▶ WHAT YOU HAVE TO DO:
Restate every line below word for word, but drop each picture.

○ ○ ○ ○ ○ ○ ○

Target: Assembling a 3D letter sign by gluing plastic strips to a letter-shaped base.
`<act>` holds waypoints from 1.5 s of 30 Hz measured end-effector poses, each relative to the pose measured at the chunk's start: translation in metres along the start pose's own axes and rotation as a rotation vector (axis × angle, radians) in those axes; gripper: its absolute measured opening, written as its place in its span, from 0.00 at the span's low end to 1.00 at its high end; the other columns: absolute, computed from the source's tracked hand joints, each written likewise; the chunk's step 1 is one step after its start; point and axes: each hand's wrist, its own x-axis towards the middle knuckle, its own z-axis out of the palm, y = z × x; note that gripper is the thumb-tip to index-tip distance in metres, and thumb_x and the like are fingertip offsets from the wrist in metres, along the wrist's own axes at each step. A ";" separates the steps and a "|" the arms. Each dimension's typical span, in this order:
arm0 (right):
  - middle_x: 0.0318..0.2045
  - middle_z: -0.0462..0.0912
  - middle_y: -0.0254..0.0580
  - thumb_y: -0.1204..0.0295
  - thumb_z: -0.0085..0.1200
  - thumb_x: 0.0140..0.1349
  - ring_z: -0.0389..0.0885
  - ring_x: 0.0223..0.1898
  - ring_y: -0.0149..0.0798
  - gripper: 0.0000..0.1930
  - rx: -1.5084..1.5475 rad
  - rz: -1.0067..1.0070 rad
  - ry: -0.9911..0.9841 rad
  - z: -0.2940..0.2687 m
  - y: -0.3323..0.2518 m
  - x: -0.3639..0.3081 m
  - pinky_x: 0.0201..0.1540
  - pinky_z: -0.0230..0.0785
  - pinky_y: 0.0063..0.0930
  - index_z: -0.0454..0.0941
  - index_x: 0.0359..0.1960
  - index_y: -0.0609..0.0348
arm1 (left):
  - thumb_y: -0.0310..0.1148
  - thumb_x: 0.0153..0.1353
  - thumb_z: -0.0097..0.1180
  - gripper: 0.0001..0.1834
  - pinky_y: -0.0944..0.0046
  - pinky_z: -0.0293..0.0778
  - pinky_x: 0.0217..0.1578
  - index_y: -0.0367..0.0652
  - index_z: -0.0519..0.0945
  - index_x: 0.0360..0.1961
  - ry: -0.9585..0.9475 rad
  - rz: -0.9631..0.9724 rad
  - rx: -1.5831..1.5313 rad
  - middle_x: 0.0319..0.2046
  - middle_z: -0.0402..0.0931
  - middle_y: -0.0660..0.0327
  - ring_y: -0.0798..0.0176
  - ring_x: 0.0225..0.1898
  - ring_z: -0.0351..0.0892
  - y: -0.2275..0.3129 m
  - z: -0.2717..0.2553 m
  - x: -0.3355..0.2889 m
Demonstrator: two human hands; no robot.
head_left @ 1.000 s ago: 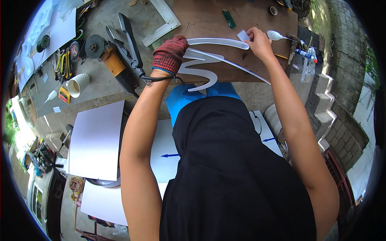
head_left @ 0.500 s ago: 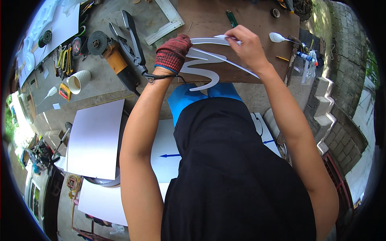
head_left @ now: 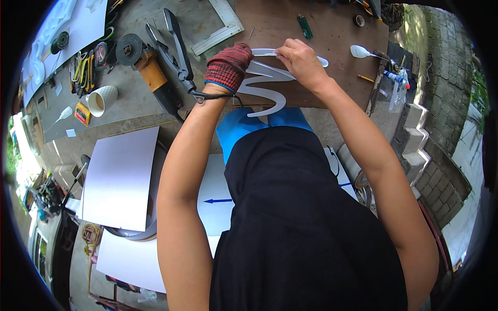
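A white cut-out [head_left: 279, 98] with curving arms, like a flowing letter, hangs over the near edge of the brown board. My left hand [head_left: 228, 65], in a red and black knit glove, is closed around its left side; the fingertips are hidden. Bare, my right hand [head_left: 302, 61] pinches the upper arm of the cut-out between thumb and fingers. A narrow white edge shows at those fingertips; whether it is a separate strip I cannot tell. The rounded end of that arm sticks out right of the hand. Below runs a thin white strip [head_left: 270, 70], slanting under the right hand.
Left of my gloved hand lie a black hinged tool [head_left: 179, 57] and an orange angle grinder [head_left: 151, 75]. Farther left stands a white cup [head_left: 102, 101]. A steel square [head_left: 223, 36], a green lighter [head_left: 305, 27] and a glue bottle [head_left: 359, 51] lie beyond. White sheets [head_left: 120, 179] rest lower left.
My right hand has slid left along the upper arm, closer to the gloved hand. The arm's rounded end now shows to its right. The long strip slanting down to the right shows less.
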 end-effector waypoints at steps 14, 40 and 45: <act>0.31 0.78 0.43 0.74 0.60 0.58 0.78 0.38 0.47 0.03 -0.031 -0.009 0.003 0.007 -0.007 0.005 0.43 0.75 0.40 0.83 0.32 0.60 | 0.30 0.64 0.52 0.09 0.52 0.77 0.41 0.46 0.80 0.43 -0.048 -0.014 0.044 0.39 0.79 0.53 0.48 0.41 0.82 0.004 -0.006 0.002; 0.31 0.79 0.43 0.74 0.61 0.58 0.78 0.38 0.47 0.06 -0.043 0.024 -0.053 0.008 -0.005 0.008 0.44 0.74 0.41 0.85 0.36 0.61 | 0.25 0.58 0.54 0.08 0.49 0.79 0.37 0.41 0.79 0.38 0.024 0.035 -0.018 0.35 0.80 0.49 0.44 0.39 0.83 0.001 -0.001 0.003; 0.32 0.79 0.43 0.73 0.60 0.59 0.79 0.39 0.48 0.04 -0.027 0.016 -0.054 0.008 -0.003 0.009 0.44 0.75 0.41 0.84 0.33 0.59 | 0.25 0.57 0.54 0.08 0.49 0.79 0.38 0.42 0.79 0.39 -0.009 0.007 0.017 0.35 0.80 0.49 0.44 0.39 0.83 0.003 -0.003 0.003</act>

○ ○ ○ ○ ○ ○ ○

▶ WRITTEN SOLUTION:
Target: Assembling a 3D letter sign by gluing plastic strips to a letter-shaped base.
`<act>` holds waypoints from 1.5 s of 30 Hz measured end-effector poses, each relative to the pose measured at the chunk's start: translation in metres along the start pose's own axes and rotation as a rotation vector (axis × angle, radians) in those axes; gripper: its absolute measured opening, written as its place in its span, from 0.00 at the span's low end to 1.00 at its high end; the other columns: absolute, computed from the source's tracked hand joints, each written likewise; the chunk's step 1 is one step after its start; point and axes: each hand's wrist, its own x-axis towards the middle knuckle, its own z-axis out of the palm, y = z × x; note that gripper is the thumb-tip to index-tip distance in metres, and thumb_x and the like are fingertip offsets from the wrist in metres, along the wrist's own axes at each step. A ";" separates the steps and a "|" the arms. Each dimension's typical span, in this order:
arm0 (right):
  - middle_x: 0.0318..0.2045
  - middle_z: -0.0462..0.0912
  - middle_y: -0.0254..0.0580
  - thumb_y: -0.1204..0.0295
  - thumb_z: -0.0085..0.1200
  - thumb_x: 0.0140..0.1349
  - ring_z: -0.0389..0.0885
  - ring_x: 0.0223..0.1898
  - ring_y: -0.0149..0.0798
  - gripper: 0.0000..0.1930
  - rx: -1.5084..1.5475 rad
  - rz: -1.0067..1.0070 rad
  - ry: -0.9911..0.9841 rad
  - z: -0.2940..0.2687 m
  - y: -0.3323..0.2518 m
  - x: -0.3639..0.3081 m
  - pinky_x: 0.0201..0.1540
  - pinky_z: -0.0230..0.0785
  - pinky_y: 0.0063..0.0930
  - index_z: -0.0454..0.0941
  - index_x: 0.0359..0.1960
  - index_y: -0.0609..0.0348
arm1 (left):
  - thumb_y: -0.0310..0.1148
  - thumb_x: 0.0153..0.1353
  - thumb_z: -0.0097..0.1180
  - gripper: 0.0001..0.1834
  - pinky_y: -0.0944..0.0046
  - pinky_z: -0.0293..0.0778
  - pinky_x: 0.0217..0.1578
  - index_y: -0.0367..0.0652
  - index_z: -0.0519..0.0945
  - index_x: 0.0360..0.1961
  - ry: -0.9585..0.9475 rad
  - rz: -0.9631..0.9724 rad
  - rx: -1.5831..1.5313 rad
  - middle_x: 0.0319..0.2046
  - middle_z: -0.0402..0.0931
  - middle_y: -0.0660..0.0327
  - ring_y: -0.0798..0.0176
  - ring_x: 0.0225..0.1898
  - ring_z: -0.0351..0.0892
  - y: -0.2275..0.3129 m
  - z: -0.2717..0.2553 m
  - x: -0.3355..0.2889 m
Demonstrator: two human hands; no robot.
head_left @ 1.000 s ago: 
head_left @ 0.500 s ago: 
head_left @ now: 
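A white cut-out [head_left: 279, 98] with curving arms, like a flowing letter, hangs over the near edge of the brown board. My left hand [head_left: 228, 65], in a red and black knit glove, is closed around its left side; the fingertips are hidden. Bare, my right hand [head_left: 302, 61] pinches the upper arm of the cut-out between thumb and fingers. A narrow white edge shows at those fingertips; whether it is a separate strip I cannot tell. The rounded end of that arm sticks out right of the hand. Below runs a thin white strip [head_left: 270, 70], slanting under the right hand.
Left of my gloved hand lie a black hinged tool [head_left: 179, 57] and an orange angle grinder [head_left: 151, 75]. Farther left stands a white cup [head_left: 102, 101]. A steel square [head_left: 223, 36], a green lighter [head_left: 305, 27] and a glue bottle [head_left: 359, 51] lie beyond. White sheets [head_left: 120, 179] rest lower left.
My right hand has slid left along the upper arm, closer to the gloved hand. The arm's rounded end now shows to its right. The long strip slanting down to the right shows less.
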 end-effector waypoints at steps 14, 40 and 45: <act>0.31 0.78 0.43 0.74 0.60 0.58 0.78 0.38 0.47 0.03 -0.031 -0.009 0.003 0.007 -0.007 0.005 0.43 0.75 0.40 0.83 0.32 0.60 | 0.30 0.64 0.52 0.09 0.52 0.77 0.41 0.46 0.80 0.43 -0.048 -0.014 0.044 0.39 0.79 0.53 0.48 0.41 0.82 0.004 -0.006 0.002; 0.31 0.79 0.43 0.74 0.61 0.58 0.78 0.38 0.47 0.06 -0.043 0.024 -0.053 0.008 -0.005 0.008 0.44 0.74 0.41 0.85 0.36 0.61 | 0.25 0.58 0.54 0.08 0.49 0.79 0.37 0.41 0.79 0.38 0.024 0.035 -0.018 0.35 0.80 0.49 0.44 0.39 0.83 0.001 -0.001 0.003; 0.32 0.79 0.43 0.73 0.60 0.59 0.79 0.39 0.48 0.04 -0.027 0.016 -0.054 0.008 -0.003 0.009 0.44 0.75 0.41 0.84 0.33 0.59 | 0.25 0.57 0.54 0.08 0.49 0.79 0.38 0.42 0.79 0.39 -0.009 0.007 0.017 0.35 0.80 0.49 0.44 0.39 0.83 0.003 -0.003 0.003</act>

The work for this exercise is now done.